Há outras tentativas de aproximação entre os hispânicos e brasileiros, como o neobarroco, ou neobarroso, que pretendeu ligar a poesia das regiões platinas. Em boa parte, entretanto, era artificioso em relação às próprias tradições latinas, e falacioso, se não ingênuo, em relação aos modelos decididamente europeus do barroco histórico.
2. O poeta brasileiro Oswald de Andrade (1890-1954) pretendeu romper com o colonizador português e propôs, em sentido amplo, a colonização de todo os colonizadores: “Dividamos. Poesia de importação. E a Poesia Pau Brasil” (“Manifesto da Poesia Pau Brasil”, 1924). O mecanismo antropofágico, conceituado em 1928, e expresso no “Manifesto Antropófago”, seria o filtro “nacional” para a leitura do que viesse de fora e o instrumento que permitira gestar uma nova poesia – distinta, nova, “de exportação”. Isto, que foi dito diretamente para o colonizador português, também se supunha aplicável aos Estados Unidos (“Contra todos os importadores de consciência enlatada” – referindo-se igualmente às manufaturas, no mencionado “Manifesto Antropófago”). E não lhe faltam argumentos históricos para a proposição. Observa o historiador inglês Norman Davies que a história da expansão dos Estados Unidos pela América do Norte, depois de sua independência, e o estabelecimento de colonos brancos em terras dos nativos (índios) americanos, mal se distingue da história da expansão das potências europeias pela Ásia, África, Austrália e América do Sul.[2]

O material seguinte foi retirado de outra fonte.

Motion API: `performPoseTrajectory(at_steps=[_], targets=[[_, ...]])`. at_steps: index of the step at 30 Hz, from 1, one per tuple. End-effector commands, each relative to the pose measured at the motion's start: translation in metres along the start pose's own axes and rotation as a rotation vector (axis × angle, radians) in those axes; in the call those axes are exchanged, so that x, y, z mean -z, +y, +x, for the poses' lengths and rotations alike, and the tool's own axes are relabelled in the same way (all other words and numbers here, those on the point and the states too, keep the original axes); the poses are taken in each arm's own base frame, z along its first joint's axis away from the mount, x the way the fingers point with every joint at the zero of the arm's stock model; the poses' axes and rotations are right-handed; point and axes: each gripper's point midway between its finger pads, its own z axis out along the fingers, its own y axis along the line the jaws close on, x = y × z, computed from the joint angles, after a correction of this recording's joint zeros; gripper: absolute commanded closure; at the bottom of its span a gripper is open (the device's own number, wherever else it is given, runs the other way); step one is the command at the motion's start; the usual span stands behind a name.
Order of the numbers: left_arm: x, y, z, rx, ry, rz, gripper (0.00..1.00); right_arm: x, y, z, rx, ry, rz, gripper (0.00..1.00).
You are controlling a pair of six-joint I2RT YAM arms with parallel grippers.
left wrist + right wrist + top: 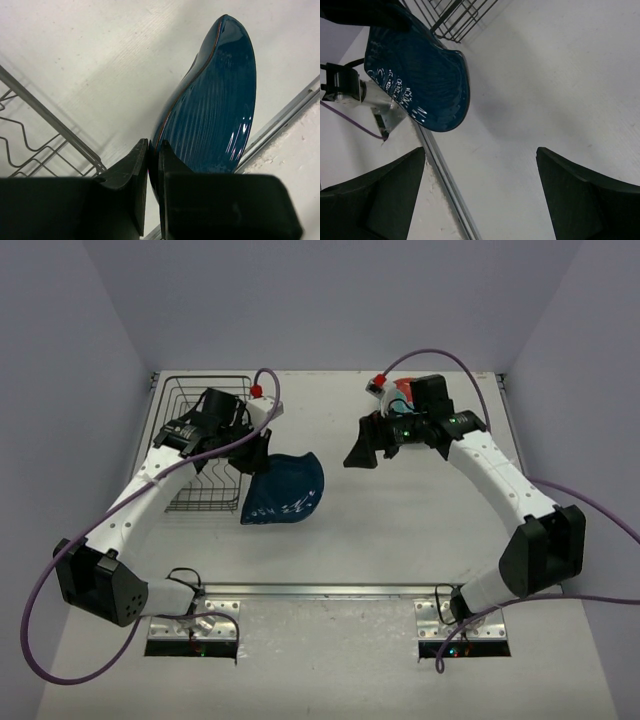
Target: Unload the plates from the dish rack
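Left fingers (127, 180) tight together, right fingers (385, 195) wide apart.

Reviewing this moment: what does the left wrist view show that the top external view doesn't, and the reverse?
Only the left wrist view shows the left gripper up close, its jaws pinched shut on the rim of the dark blue plate, whose face is ribbed. Only the top external view shows the right gripper, apart from the plate, and most of the dish rack. Both show the plate held on edge outside the rack, over the table.
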Motion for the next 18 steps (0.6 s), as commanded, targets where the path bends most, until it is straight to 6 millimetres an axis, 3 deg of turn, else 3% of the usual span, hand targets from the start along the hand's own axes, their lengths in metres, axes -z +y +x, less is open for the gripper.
performPoseTrajectory(at_steps=[1,18], targets=[[0.017,-0.024,-0.035,-0.045,-0.164,0.108,1.00,-0.021,0.011,0.029,-0.039,0.068,-0.068,0.11],[0.010,-0.033,-0.033,-0.012,-0.166,0.166,1.00,-0.073,0.037,0.018,-0.090,0.119,-0.138,0.31]])
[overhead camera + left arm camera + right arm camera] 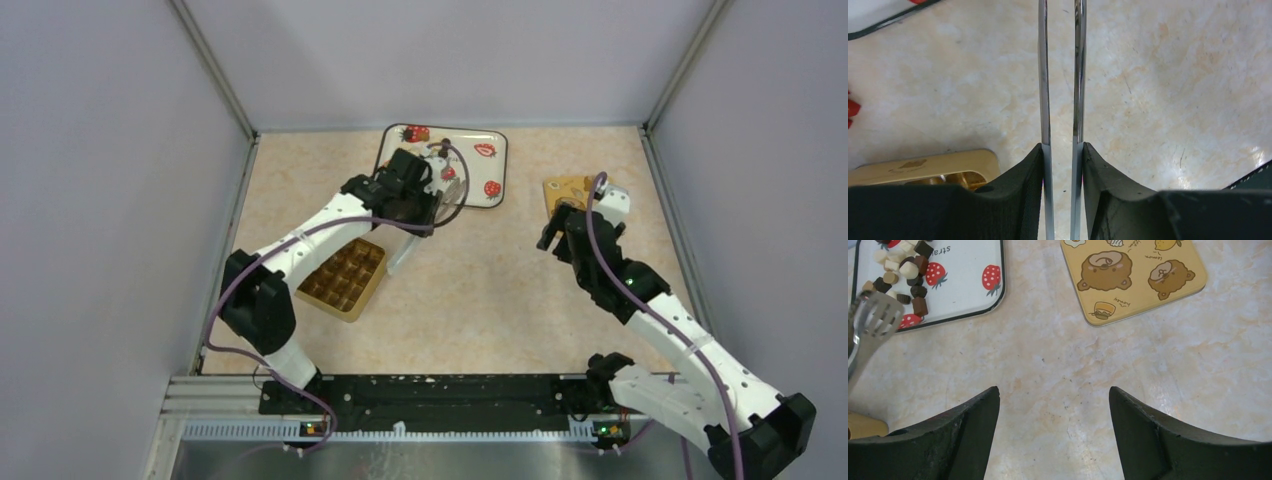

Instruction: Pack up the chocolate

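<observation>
The chocolate, several small dark, tan and cream pieces, lies on the left end of a white strawberry-print tray; the tray also shows at the back of the top view. My left gripper is shut on metal tongs, whose two blades run straight out between its fingers. The tongs' slotted tip sits at the tray's near left edge, beside the pieces. My right gripper is open and empty, held above the bare table right of centre.
A gold box with a grid of compartments lies under the left forearm; its corner shows in the left wrist view. The yellow bear-print lid lies flat at the back right. Grey walls enclose the table.
</observation>
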`<act>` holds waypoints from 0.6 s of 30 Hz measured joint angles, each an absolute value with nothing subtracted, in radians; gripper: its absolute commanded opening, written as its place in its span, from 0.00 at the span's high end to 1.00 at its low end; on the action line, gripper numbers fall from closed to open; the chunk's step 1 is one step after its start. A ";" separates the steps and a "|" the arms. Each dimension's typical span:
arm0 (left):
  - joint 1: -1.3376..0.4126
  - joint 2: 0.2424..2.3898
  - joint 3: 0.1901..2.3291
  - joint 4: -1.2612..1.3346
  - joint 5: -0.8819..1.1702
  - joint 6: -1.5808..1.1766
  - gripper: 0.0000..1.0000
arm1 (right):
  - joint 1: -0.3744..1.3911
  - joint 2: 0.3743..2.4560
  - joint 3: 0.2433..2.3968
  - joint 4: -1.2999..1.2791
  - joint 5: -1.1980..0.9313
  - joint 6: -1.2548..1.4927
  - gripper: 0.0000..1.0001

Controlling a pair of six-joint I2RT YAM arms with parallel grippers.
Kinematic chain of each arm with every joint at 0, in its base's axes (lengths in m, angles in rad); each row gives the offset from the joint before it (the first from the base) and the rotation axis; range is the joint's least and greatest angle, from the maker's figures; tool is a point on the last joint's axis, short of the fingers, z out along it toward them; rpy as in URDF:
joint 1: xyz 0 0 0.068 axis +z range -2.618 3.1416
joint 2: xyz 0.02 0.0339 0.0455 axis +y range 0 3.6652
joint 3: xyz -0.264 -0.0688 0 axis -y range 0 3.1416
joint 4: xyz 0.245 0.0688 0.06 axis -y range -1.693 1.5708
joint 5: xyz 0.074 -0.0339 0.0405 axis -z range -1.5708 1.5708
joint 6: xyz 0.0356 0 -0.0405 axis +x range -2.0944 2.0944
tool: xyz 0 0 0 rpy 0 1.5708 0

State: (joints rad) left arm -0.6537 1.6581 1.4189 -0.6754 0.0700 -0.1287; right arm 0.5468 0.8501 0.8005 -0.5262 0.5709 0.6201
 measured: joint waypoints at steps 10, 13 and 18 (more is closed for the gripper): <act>-0.463 1.744 1.644 -0.685 0.087 -0.186 0.67 | 0.547 0.880 0.806 -0.497 0.554 0.605 0.22; -0.472 1.814 1.705 -0.698 0.088 -0.189 0.63 | 0.547 0.880 0.806 -0.495 0.551 0.605 0.22; -0.480 1.908 1.746 -0.723 0.083 -0.203 0.63 | 0.547 0.880 0.806 -0.495 0.552 0.605 0.22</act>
State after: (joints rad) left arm -0.4797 1.9083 1.7462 -0.7235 0.0834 -0.2031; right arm 0.5468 0.8803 0.8062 -0.4946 0.5518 0.6052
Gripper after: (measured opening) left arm 0.374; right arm 0.781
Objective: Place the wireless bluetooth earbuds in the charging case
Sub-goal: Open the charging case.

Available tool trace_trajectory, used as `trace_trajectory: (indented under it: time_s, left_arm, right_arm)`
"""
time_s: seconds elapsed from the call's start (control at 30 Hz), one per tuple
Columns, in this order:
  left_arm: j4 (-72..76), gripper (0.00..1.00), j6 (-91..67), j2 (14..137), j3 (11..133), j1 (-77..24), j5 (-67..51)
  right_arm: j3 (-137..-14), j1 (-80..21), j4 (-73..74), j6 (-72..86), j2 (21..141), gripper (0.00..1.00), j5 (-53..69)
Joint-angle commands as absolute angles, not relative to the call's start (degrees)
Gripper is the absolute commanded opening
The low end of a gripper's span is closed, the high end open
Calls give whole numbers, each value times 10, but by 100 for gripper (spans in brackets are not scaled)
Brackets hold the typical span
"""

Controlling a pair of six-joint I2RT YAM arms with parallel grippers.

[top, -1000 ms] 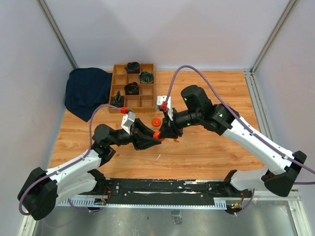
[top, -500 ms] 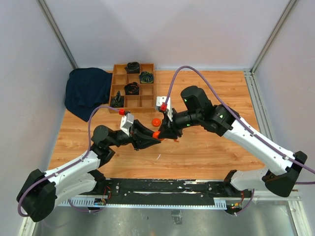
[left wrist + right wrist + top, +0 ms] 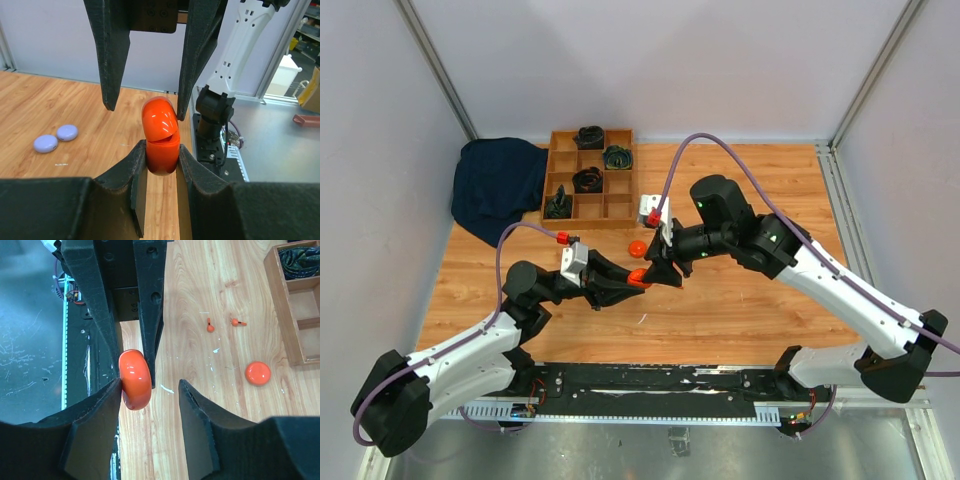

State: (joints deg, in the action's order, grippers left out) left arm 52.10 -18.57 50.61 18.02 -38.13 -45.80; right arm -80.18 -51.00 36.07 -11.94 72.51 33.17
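Note:
My left gripper [image 3: 160, 151] is shut on the charging case [image 3: 160, 140], a glossy orange-red rounded shell, and holds it above the table by its lower half. A dark slit shows between the lid and the body. My right gripper [image 3: 150, 387] is open around the same charging case [image 3: 135, 379]; one finger touches it and the other stands well apart. From above, both grippers meet at the case [image 3: 636, 277] mid-table. Two tiny orange-red wireless bluetooth earbuds [image 3: 210, 327] lie on the wood beyond, with a second one [image 3: 238, 322] beside the first.
An orange disc [image 3: 257, 373] lies on the wood near the wooden compartment tray [image 3: 615, 208], which holds dark items. A dark blue cloth [image 3: 498, 185] is bunched at the far left. Two lilac discs [image 3: 46, 143] lie together on the table.
My right gripper's jaws have spread apart, loosing their grip on the case. The left gripper stays shut on it and has shifted slightly toward the near edge.

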Motion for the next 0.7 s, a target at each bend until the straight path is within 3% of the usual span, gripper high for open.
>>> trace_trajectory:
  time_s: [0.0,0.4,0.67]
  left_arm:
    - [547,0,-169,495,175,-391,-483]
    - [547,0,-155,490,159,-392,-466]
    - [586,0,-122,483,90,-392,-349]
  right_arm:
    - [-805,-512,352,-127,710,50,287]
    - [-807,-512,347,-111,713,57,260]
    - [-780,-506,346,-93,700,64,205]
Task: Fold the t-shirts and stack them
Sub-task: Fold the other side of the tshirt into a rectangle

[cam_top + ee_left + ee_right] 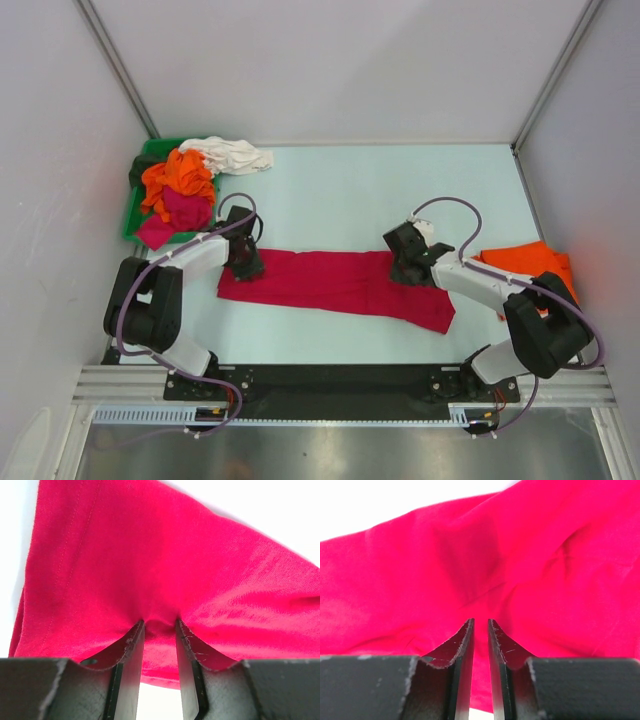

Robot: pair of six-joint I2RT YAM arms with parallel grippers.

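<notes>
A large crimson-red t-shirt [330, 280] lies folded into a long band across the table, between the two arms. My left gripper [245, 265] is at the band's left end, shut on a pinch of the red cloth [150, 555] that bunches between its fingertips [159, 622]. At the band's upper right edge my right gripper [405, 268] is shut on a fold of the same cloth [520, 555], its jaws nearly together [480, 621]. More t-shirts are heaped at the back left: orange [180, 175], magenta [185, 210], white [230, 155] and a dark one [140, 170].
The heap sits in and over a green bin [130, 222] in the back left corner. A folded orange t-shirt [530, 260] lies at the right edge beside my right arm. White walls close in the table on three sides.
</notes>
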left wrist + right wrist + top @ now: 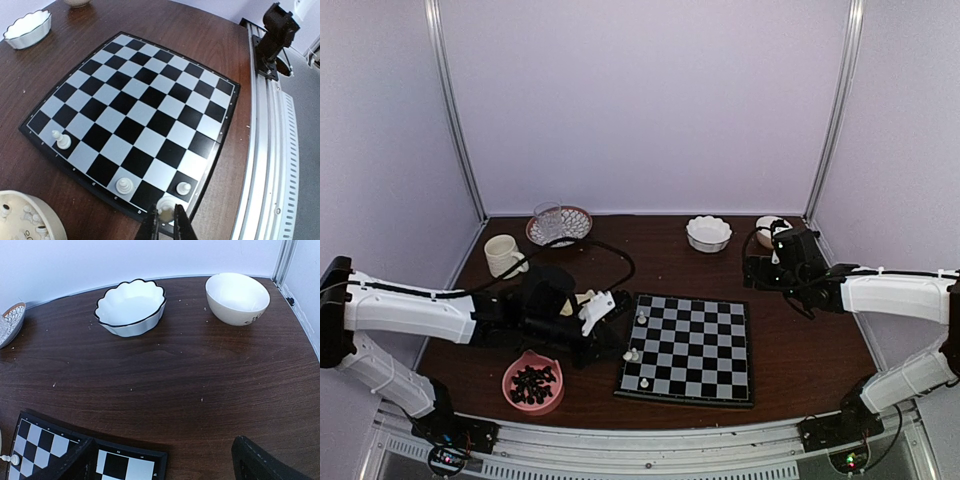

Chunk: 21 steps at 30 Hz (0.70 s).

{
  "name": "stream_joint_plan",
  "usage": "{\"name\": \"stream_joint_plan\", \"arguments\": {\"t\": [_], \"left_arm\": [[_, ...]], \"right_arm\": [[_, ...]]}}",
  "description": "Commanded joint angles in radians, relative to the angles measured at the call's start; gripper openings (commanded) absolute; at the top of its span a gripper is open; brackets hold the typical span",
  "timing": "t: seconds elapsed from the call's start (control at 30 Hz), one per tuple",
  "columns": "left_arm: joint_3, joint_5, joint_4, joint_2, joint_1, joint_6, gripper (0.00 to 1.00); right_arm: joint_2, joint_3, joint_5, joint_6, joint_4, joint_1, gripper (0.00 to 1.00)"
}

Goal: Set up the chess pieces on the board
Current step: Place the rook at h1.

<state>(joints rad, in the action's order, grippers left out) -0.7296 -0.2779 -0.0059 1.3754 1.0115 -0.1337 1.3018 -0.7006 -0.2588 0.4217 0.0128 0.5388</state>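
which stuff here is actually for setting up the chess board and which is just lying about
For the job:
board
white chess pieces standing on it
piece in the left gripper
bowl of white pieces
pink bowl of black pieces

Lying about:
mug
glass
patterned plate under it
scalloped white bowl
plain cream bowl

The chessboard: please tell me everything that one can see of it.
The chessboard is a flat square of black and pale grey checks with a thin dark border; its material looks like stiff plastic or card. It lies flat on the dark wooden table, between the two arms, near the front edge. Three white chess pieces stand along its left side. The left gripper is shut on a fourth piece at that same edge.
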Motion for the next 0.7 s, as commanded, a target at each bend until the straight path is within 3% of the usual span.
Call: {"name": "stream_joint_plan", "arguments": {"t": [0.0,0.67], "left_arm": [[-0.006,-0.008,0.016,-0.035,0.025,0.068,0.07],[-0.042,-0.03,-0.043,0.089,0.059,0.182,0.09]], "right_arm": [[0.007,-0.027,-0.007,-0.003,0.02,0.007,0.96],[-0.01,-0.02,-0.023,-0.006,0.025,0.007,0.96]]}}
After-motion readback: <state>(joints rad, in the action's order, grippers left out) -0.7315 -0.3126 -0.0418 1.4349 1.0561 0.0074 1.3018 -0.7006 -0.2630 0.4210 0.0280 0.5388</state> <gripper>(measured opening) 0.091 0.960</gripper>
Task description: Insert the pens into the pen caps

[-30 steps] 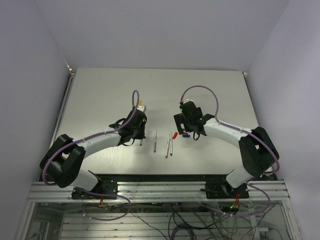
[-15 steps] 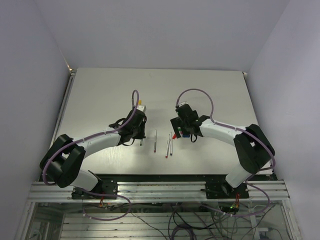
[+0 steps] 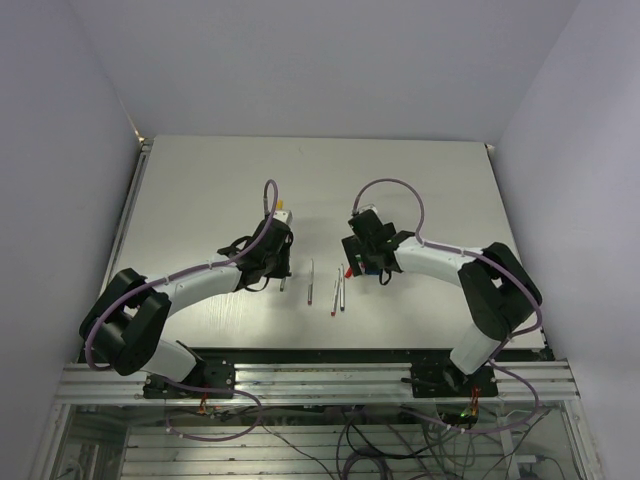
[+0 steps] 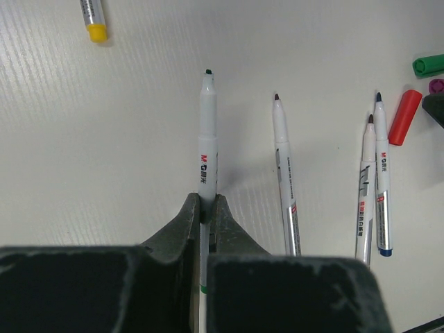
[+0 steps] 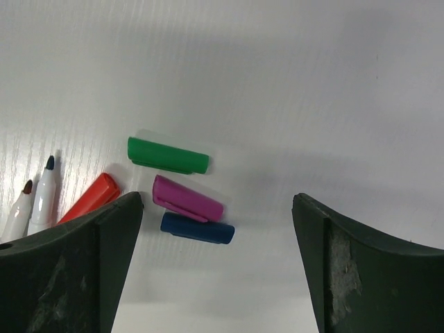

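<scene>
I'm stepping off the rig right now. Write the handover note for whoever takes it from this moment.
Left gripper: shut on the green pen, which is uncapped with its tip pointing away.
Right gripper: open, holding nothing, hovering over the loose caps.
Caps: green cap, purple cap and blue cap lie close together; red cap lies beside them, nearer the pens.
Three uncapped pens lie side by side.
Done: the yellow pen appears capped and lies apart.
Left: four pens to cap, probably green first.

Left end effector [image 4: 207, 205] clamped (right [image 5: 216, 208] agape).
</scene>
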You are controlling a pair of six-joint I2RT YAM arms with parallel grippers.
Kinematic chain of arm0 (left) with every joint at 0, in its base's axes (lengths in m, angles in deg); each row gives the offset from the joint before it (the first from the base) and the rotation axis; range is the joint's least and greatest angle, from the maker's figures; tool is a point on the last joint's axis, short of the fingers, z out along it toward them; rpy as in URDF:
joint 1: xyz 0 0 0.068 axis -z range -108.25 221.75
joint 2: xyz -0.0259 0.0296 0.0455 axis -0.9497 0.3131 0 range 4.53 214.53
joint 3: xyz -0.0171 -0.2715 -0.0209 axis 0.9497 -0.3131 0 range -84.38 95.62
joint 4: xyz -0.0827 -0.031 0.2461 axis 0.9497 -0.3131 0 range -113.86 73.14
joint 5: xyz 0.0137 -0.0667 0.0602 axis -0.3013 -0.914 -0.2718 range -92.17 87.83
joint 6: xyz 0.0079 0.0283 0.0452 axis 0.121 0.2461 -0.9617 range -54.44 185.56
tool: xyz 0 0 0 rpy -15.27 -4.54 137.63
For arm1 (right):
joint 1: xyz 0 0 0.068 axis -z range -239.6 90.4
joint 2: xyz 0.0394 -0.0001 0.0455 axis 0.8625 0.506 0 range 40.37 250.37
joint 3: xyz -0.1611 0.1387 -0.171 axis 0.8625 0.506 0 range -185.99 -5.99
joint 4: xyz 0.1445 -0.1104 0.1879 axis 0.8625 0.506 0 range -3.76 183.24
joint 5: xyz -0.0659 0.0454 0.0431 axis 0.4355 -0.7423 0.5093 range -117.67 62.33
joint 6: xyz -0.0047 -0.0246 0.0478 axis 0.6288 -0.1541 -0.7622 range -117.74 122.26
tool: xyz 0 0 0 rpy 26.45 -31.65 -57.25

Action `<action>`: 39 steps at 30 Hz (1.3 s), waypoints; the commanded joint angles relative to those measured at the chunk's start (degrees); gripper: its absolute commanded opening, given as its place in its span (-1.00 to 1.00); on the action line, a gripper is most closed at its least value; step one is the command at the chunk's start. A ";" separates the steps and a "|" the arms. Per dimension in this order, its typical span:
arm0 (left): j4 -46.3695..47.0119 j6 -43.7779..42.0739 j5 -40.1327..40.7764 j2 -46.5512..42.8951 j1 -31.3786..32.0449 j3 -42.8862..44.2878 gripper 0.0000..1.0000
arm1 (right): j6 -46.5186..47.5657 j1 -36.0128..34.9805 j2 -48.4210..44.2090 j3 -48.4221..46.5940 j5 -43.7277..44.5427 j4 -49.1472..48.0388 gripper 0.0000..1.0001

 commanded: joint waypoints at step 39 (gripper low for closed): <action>0.81 -0.11 -0.15 -1.29 -0.38 -0.31 -0.86 | -9.37 2.59 6.15 -0.12 -4.94 -2.33 -0.34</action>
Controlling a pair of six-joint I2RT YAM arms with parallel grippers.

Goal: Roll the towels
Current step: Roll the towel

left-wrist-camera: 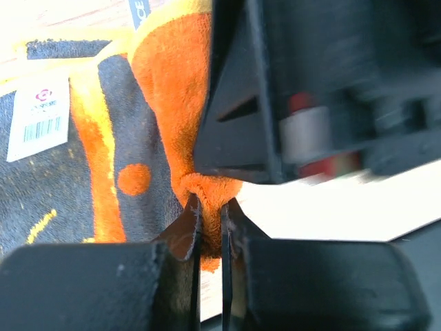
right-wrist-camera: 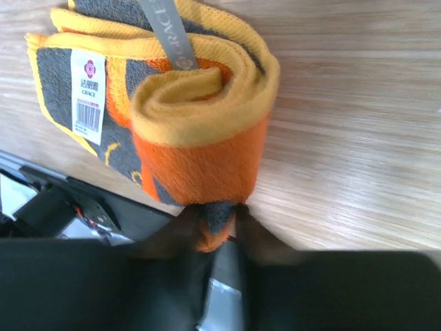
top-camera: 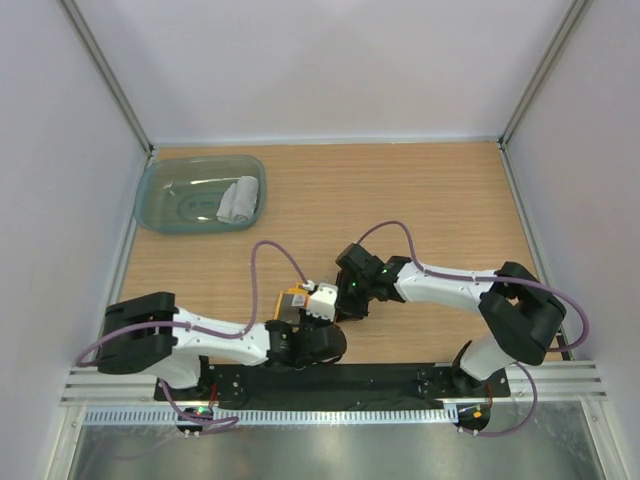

3. Tais observações básicas me levam a crer que “poesia das Américas” é uma esperança, uma semente de utopia, mas cuja unidade, paradoxalmente, quando se formula, introduz necessariamente o ovo da serpente ideológica. Formulada nos termos de Charles Bernstein, entendo-a como um ecumenismo benigno, como uma tentativa civilizatória de domar a selvageria globalizada, cujo efeito mais direto, para a poesia, seria pôr seus poetas em contato. Mas, sem querer mostrar um ranço reativo, ou recusar a esperança que se esboça aqui, pensemos um pouco mais nas diferenças supostas nesse plural problemático, Américas, e não América.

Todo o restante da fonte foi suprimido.